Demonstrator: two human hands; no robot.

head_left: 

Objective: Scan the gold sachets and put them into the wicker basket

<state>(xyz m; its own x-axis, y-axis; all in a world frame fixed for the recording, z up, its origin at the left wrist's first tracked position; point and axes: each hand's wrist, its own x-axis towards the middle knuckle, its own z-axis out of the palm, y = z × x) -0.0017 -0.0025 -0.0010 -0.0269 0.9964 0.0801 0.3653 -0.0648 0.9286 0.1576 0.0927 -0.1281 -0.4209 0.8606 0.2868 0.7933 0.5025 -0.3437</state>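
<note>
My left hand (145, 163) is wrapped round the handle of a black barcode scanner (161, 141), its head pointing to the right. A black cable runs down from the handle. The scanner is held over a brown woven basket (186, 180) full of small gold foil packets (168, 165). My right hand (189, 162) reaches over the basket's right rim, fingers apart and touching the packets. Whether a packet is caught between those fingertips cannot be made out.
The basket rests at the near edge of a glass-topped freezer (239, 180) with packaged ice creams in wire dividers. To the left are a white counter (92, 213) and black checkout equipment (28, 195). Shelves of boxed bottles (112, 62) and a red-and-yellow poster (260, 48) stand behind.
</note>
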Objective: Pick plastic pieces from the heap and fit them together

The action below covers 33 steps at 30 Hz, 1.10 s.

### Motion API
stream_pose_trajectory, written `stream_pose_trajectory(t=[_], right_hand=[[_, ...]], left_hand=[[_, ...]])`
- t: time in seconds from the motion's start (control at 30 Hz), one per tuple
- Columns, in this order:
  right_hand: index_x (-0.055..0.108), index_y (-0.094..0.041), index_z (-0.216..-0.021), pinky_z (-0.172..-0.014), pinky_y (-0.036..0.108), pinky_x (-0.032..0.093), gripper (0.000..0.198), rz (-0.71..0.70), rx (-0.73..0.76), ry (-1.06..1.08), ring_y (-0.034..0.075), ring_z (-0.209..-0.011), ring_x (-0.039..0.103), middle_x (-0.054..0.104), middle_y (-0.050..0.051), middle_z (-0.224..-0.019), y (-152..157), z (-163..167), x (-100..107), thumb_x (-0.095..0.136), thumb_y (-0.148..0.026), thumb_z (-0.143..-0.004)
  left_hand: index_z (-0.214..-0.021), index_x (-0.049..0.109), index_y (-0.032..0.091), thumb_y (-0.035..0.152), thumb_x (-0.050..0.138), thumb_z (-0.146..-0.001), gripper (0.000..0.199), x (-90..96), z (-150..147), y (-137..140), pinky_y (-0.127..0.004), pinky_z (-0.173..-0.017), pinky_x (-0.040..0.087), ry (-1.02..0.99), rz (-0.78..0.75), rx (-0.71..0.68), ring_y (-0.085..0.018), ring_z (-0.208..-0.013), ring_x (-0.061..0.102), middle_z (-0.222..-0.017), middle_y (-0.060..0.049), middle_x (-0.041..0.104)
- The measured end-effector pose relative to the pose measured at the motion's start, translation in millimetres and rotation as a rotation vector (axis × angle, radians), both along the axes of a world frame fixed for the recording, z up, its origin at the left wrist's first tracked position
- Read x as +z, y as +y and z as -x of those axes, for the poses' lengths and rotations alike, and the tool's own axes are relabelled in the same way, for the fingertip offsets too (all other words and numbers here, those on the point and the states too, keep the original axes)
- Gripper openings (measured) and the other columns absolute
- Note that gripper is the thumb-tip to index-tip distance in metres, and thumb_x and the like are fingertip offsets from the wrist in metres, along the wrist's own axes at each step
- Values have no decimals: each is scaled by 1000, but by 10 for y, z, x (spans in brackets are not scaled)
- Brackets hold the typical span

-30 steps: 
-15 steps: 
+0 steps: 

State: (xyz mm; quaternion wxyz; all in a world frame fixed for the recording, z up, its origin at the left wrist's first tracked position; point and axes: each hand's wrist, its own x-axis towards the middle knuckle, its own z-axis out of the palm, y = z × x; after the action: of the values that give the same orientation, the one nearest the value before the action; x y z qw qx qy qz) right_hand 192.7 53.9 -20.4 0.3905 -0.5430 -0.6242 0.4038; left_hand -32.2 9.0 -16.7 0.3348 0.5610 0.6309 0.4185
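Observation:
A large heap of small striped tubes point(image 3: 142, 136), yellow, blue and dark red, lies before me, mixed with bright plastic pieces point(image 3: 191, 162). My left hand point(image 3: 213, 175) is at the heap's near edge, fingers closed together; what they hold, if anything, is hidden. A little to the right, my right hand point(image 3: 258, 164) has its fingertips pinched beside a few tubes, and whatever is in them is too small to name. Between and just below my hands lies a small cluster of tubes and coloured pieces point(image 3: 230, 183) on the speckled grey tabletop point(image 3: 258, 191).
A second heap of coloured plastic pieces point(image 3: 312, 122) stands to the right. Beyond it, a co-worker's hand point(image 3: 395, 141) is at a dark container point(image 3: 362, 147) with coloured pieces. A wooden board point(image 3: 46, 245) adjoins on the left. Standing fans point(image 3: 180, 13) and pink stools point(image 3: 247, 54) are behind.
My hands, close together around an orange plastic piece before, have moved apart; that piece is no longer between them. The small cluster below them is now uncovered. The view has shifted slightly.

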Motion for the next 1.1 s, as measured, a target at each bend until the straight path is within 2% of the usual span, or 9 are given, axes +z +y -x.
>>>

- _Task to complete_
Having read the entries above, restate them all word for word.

- _Output of the exercise_
Demonstrator: two human hands; no robot.

head_left: 

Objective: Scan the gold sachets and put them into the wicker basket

<state>(xyz m; its own x-axis, y-axis; all in a world frame fixed for the recording, z up, its origin at the left wrist's first tracked position; point and axes: each hand's wrist, its own x-axis towards the middle knuckle, its own z-axis out of the palm, y = z × x) -0.0017 -0.0025 -0.0010 -0.0269 0.9964 0.0801 0.3653 -0.0648 0.9286 0.1576 0.0927 -0.1281 -0.4209 0.8606 0.2868 0.7933 0.5025 -0.3437</state>
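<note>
My left hand (145, 163) is wrapped round the handle of a black barcode scanner (161, 141), its head pointing to the right. A black cable runs down from the handle. The scanner is held over a brown woven basket (186, 180) full of small gold foil packets (168, 165). My right hand (189, 162) reaches over the basket's right rim, fingers apart and touching the packets. Whether a packet is caught between those fingertips cannot be made out.
The basket rests at the near edge of a glass-topped freezer (239, 180) with packaged ice creams in wire dividers. To the left are a white counter (92, 213) and black checkout equipment (28, 195). Shelves of boxed bottles (112, 62) and a red-and-yellow poster (260, 48) stand behind.
</note>
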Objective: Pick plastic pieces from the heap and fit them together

The action below covers 33 steps at 30 Hz, 1.10 s.

### Motion API
stream_pose_trajectory, written `stream_pose_trajectory(t=[_], right_hand=[[_, ...]], left_hand=[[_, ...]])`
- t: time in seconds from the motion's start (control at 30 Hz), one per tuple
- Columns, in this order:
  right_hand: index_x (-0.055..0.108), index_y (-0.094..0.041), index_z (-0.216..-0.021), pinky_z (-0.172..-0.014), pinky_y (-0.036..0.108), pinky_x (-0.032..0.093), gripper (0.000..0.198), rz (-0.71..0.70), rx (-0.73..0.76), ry (-1.06..1.08), ring_y (-0.034..0.075), ring_z (-0.209..-0.011), ring_x (-0.039..0.103), middle_x (-0.054..0.104), middle_y (-0.050..0.051), middle_z (-0.224..-0.019), y (-152..157), z (-163..167), x (-100..107), thumb_x (-0.095..0.136), thumb_y (-0.148..0.026), thumb_z (-0.143..-0.004)
  left_hand: index_z (-0.214..-0.021), index_x (-0.049..0.109), index_y (-0.032..0.091), thumb_y (-0.035..0.152), thumb_x (-0.050..0.138), thumb_z (-0.146..-0.001), gripper (0.000..0.199), x (-90..96), z (-150..147), y (-137..140), pinky_y (-0.127..0.004), pinky_z (-0.173..-0.017), pinky_x (-0.040..0.087), ry (-1.02..0.99), rz (-0.78..0.75), rx (-0.71..0.68), ring_y (-0.085..0.018), ring_z (-0.208..-0.013), ring_x (-0.061..0.102), middle_z (-0.222..-0.017), middle_y (-0.060..0.049), middle_x (-0.041..0.104)
- The measured end-effector pose relative to the pose measured at the motion's start, translation in millimetres and rotation as a rotation vector (axis × angle, radians), both along the axes of a world frame fixed for the recording, z up, its origin at the left wrist's first tracked position
- Read x as +z, y as +y and z as -x of those axes, for the poses' lengths and rotations alike, and the tool's own axes are relabelled in the same way, for the fingertip offsets too (all other words and numbers here, those on the point and the states too, keep the original axes)
- Gripper openings (measured) and the other columns absolute
- Note that gripper is the thumb-tip to index-tip distance in metres, and thumb_x and the like are fingertip offsets from the wrist in metres, along the wrist's own axes at each step
- Values have no decimals: each is scaled by 1000, but by 10 for y, z, x (spans in brackets are not scaled)
- Brackets hold the typical span

-30 steps: 
-15 steps: 
+0 steps: 

State: (xyz mm; quaternion wxyz; all in a world frame fixed for the recording, z up, its origin at the left wrist's first tracked position; point and axes: each hand's wrist, its own x-axis towards the middle knuckle, its own z-axis out of the palm, y = z × x; after the action: of the values that give the same orientation, the one nearest the value before the action; x y z qw qx qy qz) right_hand 192.7 53.9 -20.4 0.3905 -0.5430 -0.6242 0.4038; left_hand -32.2 9.0 -16.7 0.3348 0.5610 0.6309 0.4185
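Observation:
A large heap of small striped tubes point(image 3: 142, 136), yellow, blue and dark red, lies before me, mixed with bright plastic pieces point(image 3: 191, 162). My left hand point(image 3: 213, 175) is at the heap's near edge, fingers closed together; what they hold, if anything, is hidden. A little to the right, my right hand point(image 3: 258, 164) has its fingertips pinched beside a few tubes, and whatever is in them is too small to name. Between and just below my hands lies a small cluster of tubes and coloured pieces point(image 3: 230, 183) on the speckled grey tabletop point(image 3: 258, 191).
A second heap of coloured plastic pieces point(image 3: 312, 122) stands to the right. Beyond it, a co-worker's hand point(image 3: 395, 141) is at a dark container point(image 3: 362, 147) with coloured pieces. A wooden board point(image 3: 46, 245) adjoins on the left. Standing fans point(image 3: 180, 13) and pink stools point(image 3: 247, 54) are behind.
My hands, close together around an orange plastic piece before, have moved apart; that piece is no longer between them. The small cluster below them is now uncovered. The view has shifted slightly.
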
Motion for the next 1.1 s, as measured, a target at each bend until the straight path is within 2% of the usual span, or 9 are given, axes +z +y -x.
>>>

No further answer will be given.